Return, exactly as written, every line from the first line of the data below through the line that contains "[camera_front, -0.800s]".

•••

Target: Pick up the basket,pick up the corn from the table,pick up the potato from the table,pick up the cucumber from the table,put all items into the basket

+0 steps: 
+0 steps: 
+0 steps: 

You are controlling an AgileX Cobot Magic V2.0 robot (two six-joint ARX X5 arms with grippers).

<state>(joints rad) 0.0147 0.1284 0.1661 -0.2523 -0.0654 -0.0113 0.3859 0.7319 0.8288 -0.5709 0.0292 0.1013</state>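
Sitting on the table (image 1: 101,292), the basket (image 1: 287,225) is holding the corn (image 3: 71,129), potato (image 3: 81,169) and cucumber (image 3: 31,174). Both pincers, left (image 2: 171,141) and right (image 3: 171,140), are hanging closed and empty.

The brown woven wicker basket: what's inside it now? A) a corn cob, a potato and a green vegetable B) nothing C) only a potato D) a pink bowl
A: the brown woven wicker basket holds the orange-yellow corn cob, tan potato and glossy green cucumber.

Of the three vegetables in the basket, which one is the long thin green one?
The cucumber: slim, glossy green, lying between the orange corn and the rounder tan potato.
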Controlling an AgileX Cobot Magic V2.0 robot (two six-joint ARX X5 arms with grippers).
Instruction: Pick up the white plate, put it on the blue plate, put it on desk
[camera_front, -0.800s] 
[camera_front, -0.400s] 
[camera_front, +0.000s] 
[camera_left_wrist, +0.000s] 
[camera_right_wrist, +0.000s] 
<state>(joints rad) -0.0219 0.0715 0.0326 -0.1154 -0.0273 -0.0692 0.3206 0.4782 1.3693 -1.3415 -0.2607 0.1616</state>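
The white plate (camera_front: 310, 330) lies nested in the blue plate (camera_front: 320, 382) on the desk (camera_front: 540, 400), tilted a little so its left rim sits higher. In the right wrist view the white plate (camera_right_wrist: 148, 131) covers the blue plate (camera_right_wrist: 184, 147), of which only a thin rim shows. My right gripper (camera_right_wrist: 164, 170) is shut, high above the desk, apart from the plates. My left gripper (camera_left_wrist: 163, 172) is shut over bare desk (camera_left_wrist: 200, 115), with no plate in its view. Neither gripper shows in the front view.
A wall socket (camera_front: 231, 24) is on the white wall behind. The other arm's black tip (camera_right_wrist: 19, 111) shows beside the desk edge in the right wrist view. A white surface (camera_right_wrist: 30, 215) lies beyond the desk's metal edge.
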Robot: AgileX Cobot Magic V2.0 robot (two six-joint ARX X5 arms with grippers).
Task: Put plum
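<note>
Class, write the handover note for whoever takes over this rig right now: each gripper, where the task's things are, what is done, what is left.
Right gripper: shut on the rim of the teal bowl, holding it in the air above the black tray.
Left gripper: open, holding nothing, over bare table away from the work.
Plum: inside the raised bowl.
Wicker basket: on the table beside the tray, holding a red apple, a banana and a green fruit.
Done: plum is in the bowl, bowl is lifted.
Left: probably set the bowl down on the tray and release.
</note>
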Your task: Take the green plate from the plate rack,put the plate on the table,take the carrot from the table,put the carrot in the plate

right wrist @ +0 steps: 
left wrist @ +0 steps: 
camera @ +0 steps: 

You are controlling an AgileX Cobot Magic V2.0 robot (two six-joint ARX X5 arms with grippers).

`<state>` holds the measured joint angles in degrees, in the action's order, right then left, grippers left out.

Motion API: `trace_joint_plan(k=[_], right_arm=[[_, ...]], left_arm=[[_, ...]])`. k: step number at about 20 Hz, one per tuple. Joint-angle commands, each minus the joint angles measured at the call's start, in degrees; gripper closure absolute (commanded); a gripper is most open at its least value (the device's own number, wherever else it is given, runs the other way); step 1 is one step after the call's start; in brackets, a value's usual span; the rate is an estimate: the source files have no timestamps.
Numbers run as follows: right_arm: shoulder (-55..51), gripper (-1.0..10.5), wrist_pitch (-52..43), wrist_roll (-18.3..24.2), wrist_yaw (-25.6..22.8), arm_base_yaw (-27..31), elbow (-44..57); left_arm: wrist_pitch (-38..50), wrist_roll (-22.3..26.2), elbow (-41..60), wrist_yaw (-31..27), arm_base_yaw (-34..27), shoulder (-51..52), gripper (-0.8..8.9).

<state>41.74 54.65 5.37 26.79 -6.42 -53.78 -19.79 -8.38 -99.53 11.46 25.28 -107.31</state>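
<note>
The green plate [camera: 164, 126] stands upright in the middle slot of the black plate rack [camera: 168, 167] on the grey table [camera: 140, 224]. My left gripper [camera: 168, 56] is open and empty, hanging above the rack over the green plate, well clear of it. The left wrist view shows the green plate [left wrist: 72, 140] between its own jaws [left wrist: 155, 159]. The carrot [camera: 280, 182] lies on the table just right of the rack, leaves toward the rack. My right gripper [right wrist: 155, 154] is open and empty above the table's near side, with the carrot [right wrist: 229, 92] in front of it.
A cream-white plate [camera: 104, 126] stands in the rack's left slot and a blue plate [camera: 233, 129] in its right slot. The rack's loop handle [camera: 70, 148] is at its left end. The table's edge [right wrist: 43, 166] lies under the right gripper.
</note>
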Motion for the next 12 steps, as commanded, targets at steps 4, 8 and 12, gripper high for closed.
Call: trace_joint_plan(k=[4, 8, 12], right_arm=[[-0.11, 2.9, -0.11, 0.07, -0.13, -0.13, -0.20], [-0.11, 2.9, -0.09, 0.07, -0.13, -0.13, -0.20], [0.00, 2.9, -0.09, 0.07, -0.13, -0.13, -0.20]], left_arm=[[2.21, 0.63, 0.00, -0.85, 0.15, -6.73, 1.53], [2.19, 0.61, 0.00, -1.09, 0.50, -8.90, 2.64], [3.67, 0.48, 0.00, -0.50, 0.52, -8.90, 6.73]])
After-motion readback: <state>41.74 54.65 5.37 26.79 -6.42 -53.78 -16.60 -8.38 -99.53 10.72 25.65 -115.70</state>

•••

## Reply to the exercise
Target: Pick up the basket,pick up the corn from the table,pick up the potato from the table,pick up the cucumber from the table,put all items into the basket

+0 steps: 
+0 steps: 
+0 steps: 

You are controlling an AgileX Cobot Magic V2.0 robot (two six-joint ARX X5 arms with grippers).

<state>(joints rad) 0.0147 0.1284 0.1661 -0.2523 -0.0654 -0.0113 0.3859 0.7319 0.8288 -0.5709 0.0292 0.1013</state>
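Sitting on the table (image 1: 101,292), the basket (image 1: 287,225) is holding the corn (image 3: 71,129), potato (image 3: 81,169) and cucumber (image 3: 31,174). Both pincers, left (image 2: 171,141) and right (image 3: 171,140), are hanging closed and empty.

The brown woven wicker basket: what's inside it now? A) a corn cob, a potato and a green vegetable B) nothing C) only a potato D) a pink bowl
A: the brown woven wicker basket holds the orange-yellow corn cob, tan potato and glossy green cucumber.

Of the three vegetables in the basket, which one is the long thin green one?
The cucumber: slim, glossy green, lying between the orange corn and the rounder tan potato.
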Controlling an AgileX Cobot Magic V2.0 robot (two six-joint ARX X5 arms with grippers).
Instruction: Pick up the white plate, put it on the blue plate, put it on desk
[camera_front, -0.800s] 

No further output remains.